Problem statement >>
Take the lines from the one containing "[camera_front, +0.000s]" through the final line below and restate them exactly. Omit the pictures.
-- Information supplied follows --
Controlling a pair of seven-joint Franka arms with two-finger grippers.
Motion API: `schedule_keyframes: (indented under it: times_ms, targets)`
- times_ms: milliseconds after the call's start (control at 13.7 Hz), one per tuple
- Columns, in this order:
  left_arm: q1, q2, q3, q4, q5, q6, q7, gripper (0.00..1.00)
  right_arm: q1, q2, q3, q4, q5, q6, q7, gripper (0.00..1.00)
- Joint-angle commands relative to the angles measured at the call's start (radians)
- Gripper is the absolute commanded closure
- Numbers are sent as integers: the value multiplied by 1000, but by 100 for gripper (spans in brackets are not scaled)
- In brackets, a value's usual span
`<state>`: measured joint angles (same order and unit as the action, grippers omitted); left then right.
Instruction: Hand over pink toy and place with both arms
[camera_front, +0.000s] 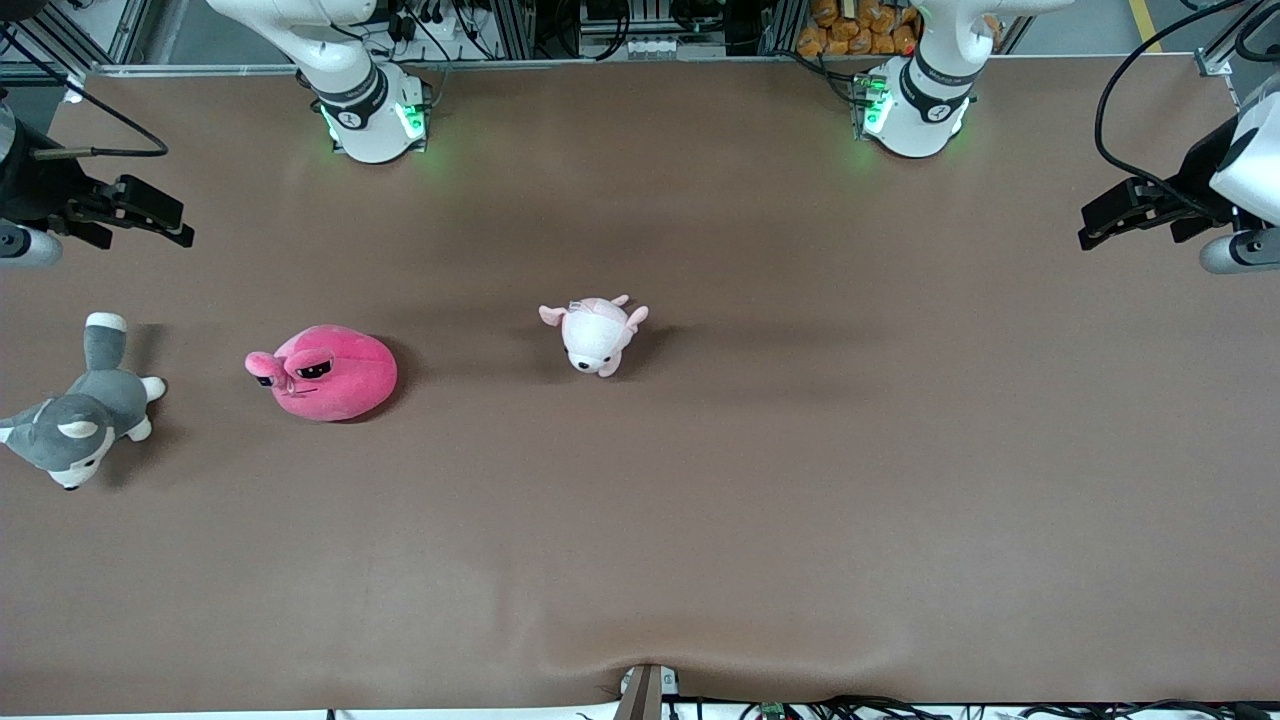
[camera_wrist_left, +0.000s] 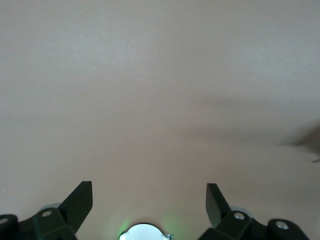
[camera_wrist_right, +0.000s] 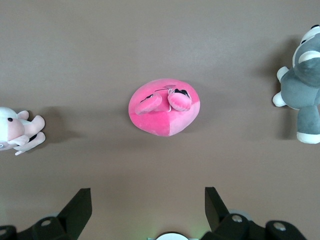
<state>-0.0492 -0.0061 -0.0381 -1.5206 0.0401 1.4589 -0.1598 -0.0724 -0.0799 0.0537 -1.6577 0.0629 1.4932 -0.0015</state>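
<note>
The pink toy (camera_front: 325, 372) is a round hot-pink plush with half-closed black eyes. It lies on the brown table toward the right arm's end and also shows in the right wrist view (camera_wrist_right: 166, 106). My right gripper (camera_front: 170, 222) hangs open and empty in the air over the right arm's end of the table, apart from the toy; its open jaws (camera_wrist_right: 148, 197) frame bare table. My left gripper (camera_front: 1088, 226) hangs open and empty over the left arm's end of the table, and its wrist view (camera_wrist_left: 149, 192) shows only bare table.
A grey-and-white husky plush (camera_front: 80, 410) lies at the right arm's end, beside the pink toy, and shows in the right wrist view (camera_wrist_right: 302, 85). A small pale pink-and-white plush (camera_front: 597, 333) lies near the table's middle, seen also in the right wrist view (camera_wrist_right: 17, 129).
</note>
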Motion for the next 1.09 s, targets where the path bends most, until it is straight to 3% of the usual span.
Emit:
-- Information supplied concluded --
Answer to this problem >>
[camera_front, +0.000s] 
[camera_wrist_left, +0.000s] 
[camera_wrist_right, +0.000s] 
<state>-0.0492 -0.0061 -0.0381 -1.5206 0.0401 1.4589 -0.1598 -0.0724 -0.0799 0.0537 -1.6577 0.0629 1.4932 -0.0015</state>
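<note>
The pink toy (camera_front: 325, 372) is a round hot-pink plush with half-closed black eyes. It lies on the brown table toward the right arm's end and also shows in the right wrist view (camera_wrist_right: 166, 106). My right gripper (camera_front: 170, 222) hangs open and empty in the air over the right arm's end of the table, apart from the toy; its open jaws (camera_wrist_right: 148, 197) frame bare table. My left gripper (camera_front: 1088, 226) hangs open and empty over the left arm's end of the table, and its wrist view (camera_wrist_left: 149, 192) shows only bare table.
A grey-and-white husky plush (camera_front: 80, 410) lies at the right arm's end, beside the pink toy, and shows in the right wrist view (camera_wrist_right: 302, 85). A small pale pink-and-white plush (camera_front: 597, 333) lies near the table's middle, seen also in the right wrist view (camera_wrist_right: 17, 129).
</note>
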Motion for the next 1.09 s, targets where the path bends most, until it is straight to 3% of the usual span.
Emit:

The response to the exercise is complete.